The magician Llewellyn brushed her sleeve and nodded for her to get moving. With a sigh, she shook away the troubling spin of her thoughts to remount her horse and fall into the line of riders.

***

They rode for several hours that night until the ground became too rocky and uneven to risk traveling by moonlight. They made no camp and ate only the supplies they had in their packs: dry bread and smoked meat. Aliénor longed for one taste of a bright orange fresh from her garden at home. Or a strawberry. Even some of that violently yellow, sweetly tangy fruit they’d had at Ordinobl. The pineapple. She forced herself to keep chewing anyway and washed the dry, tasteless food down with an ice-cold mouthful of river water that she could feel inside as it trickled through her chest.

When they all bedded down for the night, she shivered and wrapped her blanket more tightly around herself. The days were chilly but manageable—the nights she often worried she might freeze to death before sunup. Noémi and Violette sandwiched her in between themselves, and they all huddled close for warmth. Her two ladies dropped off to sleep almost at once, Violette snoring softly, Noémi muttering through her dreams.

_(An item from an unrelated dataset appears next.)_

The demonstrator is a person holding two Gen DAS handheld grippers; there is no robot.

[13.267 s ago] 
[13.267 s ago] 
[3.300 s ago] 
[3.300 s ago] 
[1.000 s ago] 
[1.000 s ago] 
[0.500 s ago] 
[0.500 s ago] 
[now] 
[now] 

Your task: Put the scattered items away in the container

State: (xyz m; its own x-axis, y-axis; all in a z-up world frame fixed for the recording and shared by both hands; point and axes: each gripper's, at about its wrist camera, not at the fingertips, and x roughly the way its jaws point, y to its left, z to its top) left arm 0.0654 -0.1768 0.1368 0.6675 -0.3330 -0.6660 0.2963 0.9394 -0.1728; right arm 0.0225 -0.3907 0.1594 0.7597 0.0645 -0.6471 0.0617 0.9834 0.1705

Aliénor’s rest eluded her.
No hesitation. No regrets
. She had regrets about so many things in her life. Was it selfish to want one less? Not that there was anything to be done tonight, but still…

Well, the least I
can
do is let my ladies sleep
. She, at least, seemed incapable of sleep at the moment. She pushed onto her elbows and gently kicked the blankets away from her legs as she stood.

The men had made no fire when they bedded down, not wanting to risk anyone spotting the light. The moon was up, and bright enough for her to pick her way through camp. Aliénor tugged a blanket free and threw it around herself. One of the Lyondi knights sat posted as guard. She could just make out his silhouette where he sat propped against a boulder with his sword to one side and his legs stretched out ahead of him.

As she drew closer, she frowned and paused.
Surely not
—and yet something in her was vibrating, thrilling with recognition. She dropped down beside him with a small murmured “hello” and felt him jump beside her. “I didn’t mean to startle you.” She kept her voice low.